Josh Morgan, an Army officer (Presley) returns to the Smoky Mountains to convince his kin to allow the military to build an ICBM missile site on their homestead. When Morgan arrives, he realizes that it is impossible to resist that Yvonne Craig, who has an insane body even though her character may or may not be related to him. Yet definitely related is Cousin Jodie, whom we are able to distinguish from Josh because Jodie has blonde highlights and wears denim. Jodie is mountain's champion wrassler, and other hilarious things. Otherwise, he's irrelevant.

You're probably familiar with other films that involve characters with perfect doubles, such as "Vertigo" (1958), "Adaptation" (2002), "Black Swan" (2010) and several versions of "The Prisoner of Zenda." We could debate whether "The Parent Trap" counts because those characters were twins (I'd say no). Only in 2014, there have been four: "Enemy" (with Jake Gyllenhaal), "The Double" (with Jesse Eisenberg), "The Face of Love" (with Annette Bening) and the best of all of them, “Muppets Most Wanted” (with Kermit the Frog).

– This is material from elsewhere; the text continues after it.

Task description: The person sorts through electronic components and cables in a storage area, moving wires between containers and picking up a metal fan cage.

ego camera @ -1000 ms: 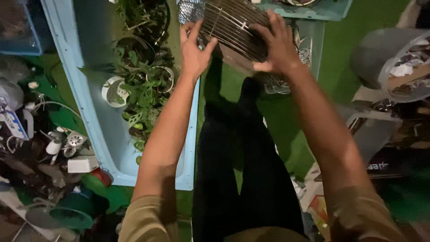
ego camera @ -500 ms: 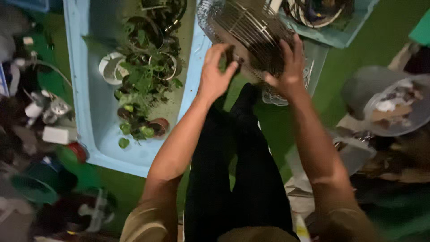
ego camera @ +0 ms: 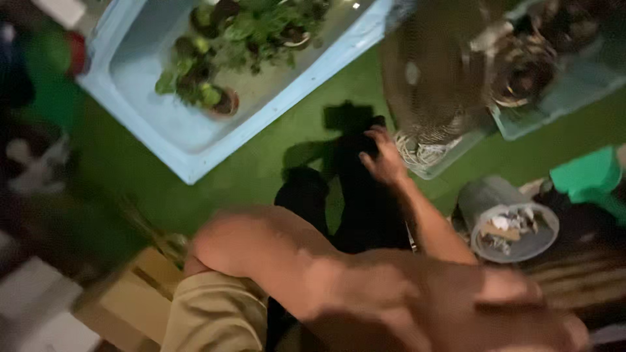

"Kissin' Cousins" is nothing like any of these because Jodie has nothing to do. It's also not like any contemporary film, which would involve an empathy-based story in which Elvis bonds with his family and decides to convince the military to relocate the missile site, possibly by way of a hilarious scheme that requires his perfect lookalike, Jodie. But no! Instead, this pure propaganda ends with everyone happy because Elvis' uncle was drunk enough on moonshine to sign on the dotted line and hand his land over to the U.S. of A. Really! Big dance number!